I agree with what lukejanicke said in his or her answer as far as it goes. However, having done quite a bit of research on this question (see here), I would add this: yes, the writer needs to decide what to say first, then choose the article. But the issue can also be approached from the perspective of the reader: when I read a title, the various choices for the article placement have certain effects on my reading of it. What kinds of effect are these? Indeed, this is actually the more basic question, because presumably the writer's decision will depend on what sort of effects he or she wishes to impart on the readers.
True, the question is complex because much will depend on the context. But the fact that it is a title does provide for certain advantages as far as analysis. After all, the title is presumably the first thing the reader reads of the text, and we can't assume the reader will know anything else about the work except the title at that time. Therefore it seems we should be able to say something about what effect the placement of articles has on the interpretation of the title upon first reading. This initial interpretation is subject to revision once the actual text is read, but the initial reading of the title is still of great interest, since it will affect how we approach the main text, at least in the beginning—not to speak of the fact that it will affect our decision on whether to read the rest of the text at all. A writer will want to take all of this into account: how the title will be read upon first encounter, and how it will be reinterpreted as the reader progresses with the text. Clearly, given the information we are given about Dream of Atlantis, we will only be able to do the former—but that's already pretty interesting.
Here I'll deal with a piece of 'low lying fruit': the effect of adding an article in front of Atlantis in the Dream of Atlantis family of titles.
What makes the analysis a bit easier in this case is that names of individual islands and continents normally don't get an article (except the names of groups of islands like the Scilly Isles or the Orkneys, and except names of islands that have an of-phrase in them, such as the Isle of Man). The mythical continent of Atlantis is not an exception, and its name is used without an article, see e.g. here.
Therefore, saying the Atlantis would signal that the word is in fact not referring directly to the mythical continent, but probably to something else that's called Atlantis, like a ship. (Interestingly, though the Space Shuttle named Atlantis is usually referred to without the definite article, see e.g. here, sometimes the definite article is used, like here.)
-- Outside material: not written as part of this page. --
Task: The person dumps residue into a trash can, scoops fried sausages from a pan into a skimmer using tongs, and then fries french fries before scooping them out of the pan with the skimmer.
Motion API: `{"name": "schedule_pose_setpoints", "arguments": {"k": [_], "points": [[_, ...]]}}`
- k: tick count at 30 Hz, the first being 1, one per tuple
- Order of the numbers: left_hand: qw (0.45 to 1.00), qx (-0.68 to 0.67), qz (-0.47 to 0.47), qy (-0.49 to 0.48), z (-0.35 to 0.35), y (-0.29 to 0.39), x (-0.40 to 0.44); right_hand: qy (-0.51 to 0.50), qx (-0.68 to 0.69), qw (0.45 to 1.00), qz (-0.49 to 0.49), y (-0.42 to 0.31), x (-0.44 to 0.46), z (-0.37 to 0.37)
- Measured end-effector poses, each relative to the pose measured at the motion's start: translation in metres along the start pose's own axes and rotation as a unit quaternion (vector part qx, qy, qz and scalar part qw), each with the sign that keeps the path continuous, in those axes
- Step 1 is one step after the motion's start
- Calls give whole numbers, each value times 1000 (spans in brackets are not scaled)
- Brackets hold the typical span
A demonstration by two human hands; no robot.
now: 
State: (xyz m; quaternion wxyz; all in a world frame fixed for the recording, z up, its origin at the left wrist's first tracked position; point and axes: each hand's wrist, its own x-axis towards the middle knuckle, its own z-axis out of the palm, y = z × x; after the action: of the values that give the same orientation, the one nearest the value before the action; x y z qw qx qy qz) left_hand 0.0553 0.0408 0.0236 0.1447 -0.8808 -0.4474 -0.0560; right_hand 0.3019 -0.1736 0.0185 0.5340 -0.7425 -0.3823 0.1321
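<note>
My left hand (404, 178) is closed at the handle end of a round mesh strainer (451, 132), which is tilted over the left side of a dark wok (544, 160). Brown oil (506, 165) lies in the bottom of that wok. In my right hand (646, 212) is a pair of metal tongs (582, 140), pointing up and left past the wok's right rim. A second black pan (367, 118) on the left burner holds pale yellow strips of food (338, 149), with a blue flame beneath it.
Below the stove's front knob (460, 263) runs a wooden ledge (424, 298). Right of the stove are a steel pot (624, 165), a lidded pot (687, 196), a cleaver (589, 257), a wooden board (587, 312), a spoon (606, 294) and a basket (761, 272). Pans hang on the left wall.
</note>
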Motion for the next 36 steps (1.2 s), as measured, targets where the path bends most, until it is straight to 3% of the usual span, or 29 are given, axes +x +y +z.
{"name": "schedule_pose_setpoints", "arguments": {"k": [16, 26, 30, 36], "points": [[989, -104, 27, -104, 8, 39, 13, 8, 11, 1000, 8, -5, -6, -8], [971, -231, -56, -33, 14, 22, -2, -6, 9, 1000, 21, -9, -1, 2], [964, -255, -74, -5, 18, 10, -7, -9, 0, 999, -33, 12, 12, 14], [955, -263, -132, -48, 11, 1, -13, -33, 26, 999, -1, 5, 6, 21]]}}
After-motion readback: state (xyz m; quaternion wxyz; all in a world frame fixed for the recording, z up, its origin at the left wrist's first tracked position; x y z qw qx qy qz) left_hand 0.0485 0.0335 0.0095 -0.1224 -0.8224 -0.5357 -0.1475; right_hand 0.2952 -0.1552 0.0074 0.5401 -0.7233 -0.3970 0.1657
The indefinite article, Dream of an Atlantis, would most naturally cause this to be read as 'Dream of a society with characteristics traditionally attributed to the culture that supposedly inhabited the mythical island of Atlantis'.
And omitting the article altogether leaves it more ambiguous; after all, this is a title, and we can expect the writer to try to do something symbolic. For example, see the discussion of the title of the novel Tropic of Cancer here. The author Henry Miller intended that title to be a wordplay; he does not ultimately intend it to refer to its usual meaning of 'the circle of latitude at 23°26′12.6″ N'. True, it is unlikely any reader would be able to guess the intended meaning of the author's wordplay before reading the book (and, frankly, quite possibly even after reading it). But that was Miller's intention: to make it a bit mysterious, because the literal meaning would be really strange given what the novel is about. And Miller was super-ambitious as far as the literary impact he wished to have (see e.g. here).
So if when we see Dream of Atlantic, we will think that Atlantic probably refers to the mythical continent (and probably more specifically to its utopian civilization). However, we will be ready to revise this opinion if it turns out not to fit the content of the text, and look for some other sort of symbolism.
As far as the word dream, all I'll say is that here opportunities for ambiguity are even greater, since that word can also be interpreted as a verb.